Every line of the material must be copied exactly, from the first to the last.

* * * * * * * * *

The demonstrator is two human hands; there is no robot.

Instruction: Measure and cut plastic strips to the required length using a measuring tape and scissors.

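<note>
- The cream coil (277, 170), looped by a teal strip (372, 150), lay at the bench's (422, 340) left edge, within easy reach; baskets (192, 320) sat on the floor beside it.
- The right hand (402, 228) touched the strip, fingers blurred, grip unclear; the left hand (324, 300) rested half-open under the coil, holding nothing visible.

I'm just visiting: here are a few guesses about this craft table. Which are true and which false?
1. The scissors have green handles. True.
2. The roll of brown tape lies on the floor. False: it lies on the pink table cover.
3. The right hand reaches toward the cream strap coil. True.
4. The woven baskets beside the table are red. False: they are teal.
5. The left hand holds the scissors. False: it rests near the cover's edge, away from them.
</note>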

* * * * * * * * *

▸ EXERCISE ANSWER:
The demonstrator is two human hands; there is no robot.

Instruction: Measure and cut plastic strips to the required length using a measuring tape and scissors.

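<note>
- The cream coil (277, 170), looped by a teal strip (372, 150), lay at the bench's (422, 340) left edge, within easy reach; baskets (192, 320) sat on the floor beside it.
- The right hand (402, 228) touched the strip, fingers blurred, grip unclear; the left hand (324, 300) rested half-open under the coil, holding nothing visible.

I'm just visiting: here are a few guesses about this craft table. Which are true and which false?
1. The scissors have green handles. True.
2. The roll of brown tape lies on the floor. False: it lies on the pink table cover.
3. The right hand reaches toward the cream strap coil. True.
4. The woven baskets beside the table are red. False: they are teal.
5. The left hand holds the scissors. False: it rests near the cover's edge, away from them.
</note>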

The answer given above is complete.